Your task →
Print all entries below exactly as they appear.

Stored entries

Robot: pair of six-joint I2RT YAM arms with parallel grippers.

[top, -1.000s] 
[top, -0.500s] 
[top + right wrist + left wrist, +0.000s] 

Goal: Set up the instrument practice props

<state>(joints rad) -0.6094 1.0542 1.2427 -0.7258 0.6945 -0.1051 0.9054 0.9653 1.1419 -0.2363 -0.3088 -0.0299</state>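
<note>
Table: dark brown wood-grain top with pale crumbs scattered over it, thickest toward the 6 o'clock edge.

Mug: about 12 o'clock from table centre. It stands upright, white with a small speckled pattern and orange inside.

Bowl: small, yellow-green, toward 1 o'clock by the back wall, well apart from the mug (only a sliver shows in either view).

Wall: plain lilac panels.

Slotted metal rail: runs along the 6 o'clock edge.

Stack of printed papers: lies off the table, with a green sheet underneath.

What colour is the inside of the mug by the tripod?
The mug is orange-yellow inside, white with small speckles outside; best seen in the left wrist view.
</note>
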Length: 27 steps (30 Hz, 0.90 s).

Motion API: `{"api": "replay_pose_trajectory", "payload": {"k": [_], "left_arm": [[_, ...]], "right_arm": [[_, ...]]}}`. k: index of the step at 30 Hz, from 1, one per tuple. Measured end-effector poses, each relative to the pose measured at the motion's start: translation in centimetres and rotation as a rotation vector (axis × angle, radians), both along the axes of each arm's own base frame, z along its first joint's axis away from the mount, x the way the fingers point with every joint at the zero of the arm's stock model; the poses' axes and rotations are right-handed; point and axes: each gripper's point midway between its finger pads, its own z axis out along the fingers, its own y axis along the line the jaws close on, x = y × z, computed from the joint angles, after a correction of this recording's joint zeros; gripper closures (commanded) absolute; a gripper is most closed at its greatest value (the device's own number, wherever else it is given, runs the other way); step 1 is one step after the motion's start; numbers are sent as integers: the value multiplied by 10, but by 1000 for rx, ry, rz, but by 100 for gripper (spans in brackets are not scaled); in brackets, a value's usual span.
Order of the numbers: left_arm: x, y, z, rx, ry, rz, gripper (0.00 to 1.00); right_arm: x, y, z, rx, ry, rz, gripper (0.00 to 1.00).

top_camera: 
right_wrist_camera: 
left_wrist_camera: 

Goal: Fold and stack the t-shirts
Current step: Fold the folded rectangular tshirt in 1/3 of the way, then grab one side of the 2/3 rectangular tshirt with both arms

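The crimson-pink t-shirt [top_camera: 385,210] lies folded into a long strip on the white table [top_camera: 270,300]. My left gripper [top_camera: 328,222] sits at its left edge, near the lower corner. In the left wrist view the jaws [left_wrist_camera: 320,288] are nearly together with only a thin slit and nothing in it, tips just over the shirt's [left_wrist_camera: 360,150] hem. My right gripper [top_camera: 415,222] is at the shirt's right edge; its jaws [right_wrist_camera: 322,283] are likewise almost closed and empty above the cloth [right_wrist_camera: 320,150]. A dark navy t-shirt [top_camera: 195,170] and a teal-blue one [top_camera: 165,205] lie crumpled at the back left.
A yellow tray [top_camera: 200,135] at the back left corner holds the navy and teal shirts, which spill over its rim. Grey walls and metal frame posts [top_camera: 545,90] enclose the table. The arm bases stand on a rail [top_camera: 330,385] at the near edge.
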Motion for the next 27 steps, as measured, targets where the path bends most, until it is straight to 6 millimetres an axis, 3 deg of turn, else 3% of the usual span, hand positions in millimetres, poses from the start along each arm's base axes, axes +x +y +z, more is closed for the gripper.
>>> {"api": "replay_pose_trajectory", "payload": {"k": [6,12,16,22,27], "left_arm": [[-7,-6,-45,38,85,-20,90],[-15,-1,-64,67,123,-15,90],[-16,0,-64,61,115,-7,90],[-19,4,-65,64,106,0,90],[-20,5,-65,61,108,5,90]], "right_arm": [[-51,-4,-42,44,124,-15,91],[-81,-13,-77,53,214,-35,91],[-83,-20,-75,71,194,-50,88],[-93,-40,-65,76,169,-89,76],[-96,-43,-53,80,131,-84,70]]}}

Answer section →
Robot: pair of six-joint I2RT YAM arms with parallel grippers.

[top, -1.000s] 
[top, -0.500s] 
[top + right wrist + left wrist, +0.000s] 

Goal: Set up the instrument practice props

<state>(joints rad) -0.6094 1.0542 1.2427 -0.7258 0.6945 -0.1051 0.9054 0.9653 1.1419 -0.2363 -0.3088 -0.0299</state>
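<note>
Table: dark brown wood-grain top with pale crumbs scattered over it, thickest toward the 6 o'clock edge.

Mug: about 12 o'clock from table centre. It stands upright, white with a small speckled pattern and orange inside.

Bowl: small, yellow-green, toward 1 o'clock by the back wall, well apart from the mug (only a sliver shows in either view).

Wall: plain lilac panels.

Slotted metal rail: runs along the 6 o'clock edge.

Stack of printed papers: lies off the table, with a green sheet underneath.

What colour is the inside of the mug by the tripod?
The mug is orange-yellow inside, white with small speckles outside; best seen in the left wrist view.
</note>
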Length: 27 steps (30 Hz, 0.90 s).

Motion API: `{"api": "replay_pose_trajectory", "payload": {"k": [_], "left_arm": [[_, ...]], "right_arm": [[_, ...]]}}`. k: index of the step at 30 Hz, from 1, one per tuple. Measured end-effector poses, each relative to the pose measured at the motion's start: translation in centimetres and rotation as a rotation vector (axis × angle, radians), both along the axes of each arm's own base frame, z along its first joint's axis away from the mount, x the way the fingers point with every joint at the zero of the arm's stock model; the poses' axes and rotations are right-handed; point and axes: each gripper's point midway between its finger pads, its own z axis out along the fingers, its own y axis along the line the jaws close on, x = y × z, computed from the joint angles, after a correction of this recording's joint zeros; gripper closures (commanded) absolute; a gripper is most closed at its greatest value (the device's own number, wherever else it is given, runs the other way); step 1 is one step after the motion's start; numbers are sent as integers: the value multiplied by 10, but by 1000 for rx, ry, rz, but by 100 for gripper (spans in brackets are not scaled); in brackets, a value's usual span.
Order of the numbers: left_arm: x, y, z, rx, ry, rz, gripper (0.00 to 1.00); right_arm: x, y, z, rx, ry, rz, gripper (0.00 to 1.00).

top_camera: 
right_wrist_camera: 
left_wrist_camera: 

Goal: Fold and stack the t-shirts
Current step: Fold the folded rectangular tshirt in 1/3 of the way, then grab one side of the 2/3 rectangular tshirt with both arms

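The crimson-pink t-shirt [top_camera: 385,210] lies folded into a long strip on the white table [top_camera: 270,300]. My left gripper [top_camera: 328,222] sits at its left edge, near the lower corner. In the left wrist view the jaws [left_wrist_camera: 320,288] are nearly together with only a thin slit and nothing in it, tips just over the shirt's [left_wrist_camera: 360,150] hem. My right gripper [top_camera: 415,222] is at the shirt's right edge; its jaws [right_wrist_camera: 322,283] are likewise almost closed and empty above the cloth [right_wrist_camera: 320,150]. A dark navy t-shirt [top_camera: 195,170] and a teal-blue one [top_camera: 165,205] lie crumpled at the back left.
A yellow tray [top_camera: 200,135] at the back left corner holds the navy and teal shirts, which spill over its rim. Grey walls and metal frame posts [top_camera: 545,90] enclose the table. The arm bases stand on a rail [top_camera: 330,385] at the near edge.
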Motion for the next 27 steps, as measured, targets where the path bends most, until it is straight to 6 millimetres an axis, 3 deg of turn, else 3% of the usual span, hand positions in millimetres, poses from the start along each arm's base axes, axes +x +y +z, more is closed for the gripper.
>>> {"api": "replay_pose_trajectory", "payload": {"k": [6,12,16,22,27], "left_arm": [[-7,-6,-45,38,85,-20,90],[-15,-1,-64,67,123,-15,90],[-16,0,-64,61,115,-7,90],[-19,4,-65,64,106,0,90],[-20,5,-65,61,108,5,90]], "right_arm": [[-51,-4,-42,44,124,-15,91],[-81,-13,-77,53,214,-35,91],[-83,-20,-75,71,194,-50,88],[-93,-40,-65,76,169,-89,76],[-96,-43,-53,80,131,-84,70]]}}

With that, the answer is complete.